|Lambert v Bracco|
|2005 NY Slip Op 04007 [18 AD3d 619]|
|May 16, 2005|
|Appellate Division, Second Department|
|Published by New York State Law Reporting Bureau pursuant to Judiciary Law § 431.|
|Jason Lambert, Plaintiff,|
Donald Bracco, Jr., Respondent, et al., Defendant, and Anthony Lazaro, Appellant.
In an action to recover damages for personal injuries, the defendant Anthony Lazaro appeals from so much of an order of the Supreme Court, Kings County (Hubsher, J.), dated July 6, 2004, as granted that branch of the defendant Donald Bracco, Jr.'s motion which was for summary judgment dismissing the defendant Anthony Lazaro's cross claims insofar as asserted against him.
Ordered that the order is affirmed insofar as appealed from, with costs.
The plaintiff commenced this action to recover damages for personal injuries he allegedly sustained during an accident involving three vehicles. The plaintiff testified at his examination before trial that a vehicle driven by the defendant Calix Jose Oswaldo hit a vehicle driven by the defendant Donald Bracco, Jr. Moments later, a vehicle driven by the defendant Anthony Lazaro, in which the plaintiff was a passenger, hit Oswaldo's vehicle. Based on this testimony and his own affidavit to the same effect, the Supreme Court granted Bracco's motion for summary judgment dismissing the complaint and all cross claims insofar as asserted against him. Lazaro appeals from so much of the order as dismissed his cross claims insofar as asserted against Bracco. We affirm.
The evidence Bracco submitted in support of his motion demonstrated, prima facie, that he was not at fault in the happening of the accident (see Velazquez v Denton Limo, Inc., 7 AD3d 787 ; Flood v New York City Tr. Auth., 6 AD3d 655 ; Hollis v Kellog, 306 AD2d 244 ; Ziminski v [*2]Rosenthal, 276 AD2d 790 ). In opposition, Lazaro failed to raise a triable issue of fact.
Lazaro also failed to establish that the motion should have been denied pending discovery.
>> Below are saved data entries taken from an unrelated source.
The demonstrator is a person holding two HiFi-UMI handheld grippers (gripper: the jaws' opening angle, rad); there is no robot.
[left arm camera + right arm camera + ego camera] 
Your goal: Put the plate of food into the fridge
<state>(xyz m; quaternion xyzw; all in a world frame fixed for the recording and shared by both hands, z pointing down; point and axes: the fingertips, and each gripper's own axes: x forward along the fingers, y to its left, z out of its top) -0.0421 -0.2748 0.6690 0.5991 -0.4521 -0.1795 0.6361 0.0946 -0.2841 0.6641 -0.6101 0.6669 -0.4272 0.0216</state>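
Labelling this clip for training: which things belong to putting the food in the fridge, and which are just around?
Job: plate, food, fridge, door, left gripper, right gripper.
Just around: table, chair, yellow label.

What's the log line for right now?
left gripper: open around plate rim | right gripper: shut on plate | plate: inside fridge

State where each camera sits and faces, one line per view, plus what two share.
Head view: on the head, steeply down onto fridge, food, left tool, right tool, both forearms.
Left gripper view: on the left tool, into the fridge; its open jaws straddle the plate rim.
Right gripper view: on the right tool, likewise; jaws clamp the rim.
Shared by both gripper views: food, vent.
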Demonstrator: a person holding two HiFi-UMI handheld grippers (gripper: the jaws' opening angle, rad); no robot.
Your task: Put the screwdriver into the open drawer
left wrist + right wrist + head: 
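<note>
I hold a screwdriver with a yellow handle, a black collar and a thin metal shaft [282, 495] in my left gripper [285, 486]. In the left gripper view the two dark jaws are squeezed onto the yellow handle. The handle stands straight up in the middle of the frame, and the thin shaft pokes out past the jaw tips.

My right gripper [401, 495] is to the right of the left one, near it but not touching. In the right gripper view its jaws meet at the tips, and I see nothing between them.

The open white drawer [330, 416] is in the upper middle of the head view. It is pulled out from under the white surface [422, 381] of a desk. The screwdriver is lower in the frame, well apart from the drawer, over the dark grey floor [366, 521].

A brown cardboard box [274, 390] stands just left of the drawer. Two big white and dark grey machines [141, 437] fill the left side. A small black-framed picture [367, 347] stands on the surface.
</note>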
Although determination of a summary judgment motion may be delayed to allow for further discovery where evidence necessary to oppose the motion is unavailable to the opponent (see CPLR 3212 [f]), "[a] determination of summary judgment cannot be avoided by a claimed need for discovery unless some evidentiary basis is offered to suggest that discovery may lead to relevant evidence" (Ruttura & Sons Constr. Co. v Petrocelli Constr., 257 AD2d 614, 615 ; see Wyllie v District Attorney of County of Kings, 2 AD3d 714 ). A party's mere hope that further discovery will reveal the existence of triable issues of fact is insufficient to delay determination on the issue of summary judgment (see Wyllie v District Attorney of County of Kings, supra; Weltmann v RWP Group, 232 AD2d 550 ). Here, Lazaro was present during the relevant events, and could have submitted his own affidavit (see Gillinder v Hemmes, 298 AD2d 493 ). He failed to demonstrate an evidentiary basis to suggest that additional disclosure might lead to relevant evidence. Thus, the Supreme Court properly granted that branch of Bracco's motion which was for summary judgment dismissing Lazaro's cross claims insofar as asserted against him. S. Miller, J.P., Ritter, Goldstein and Lifson, JJ., concur.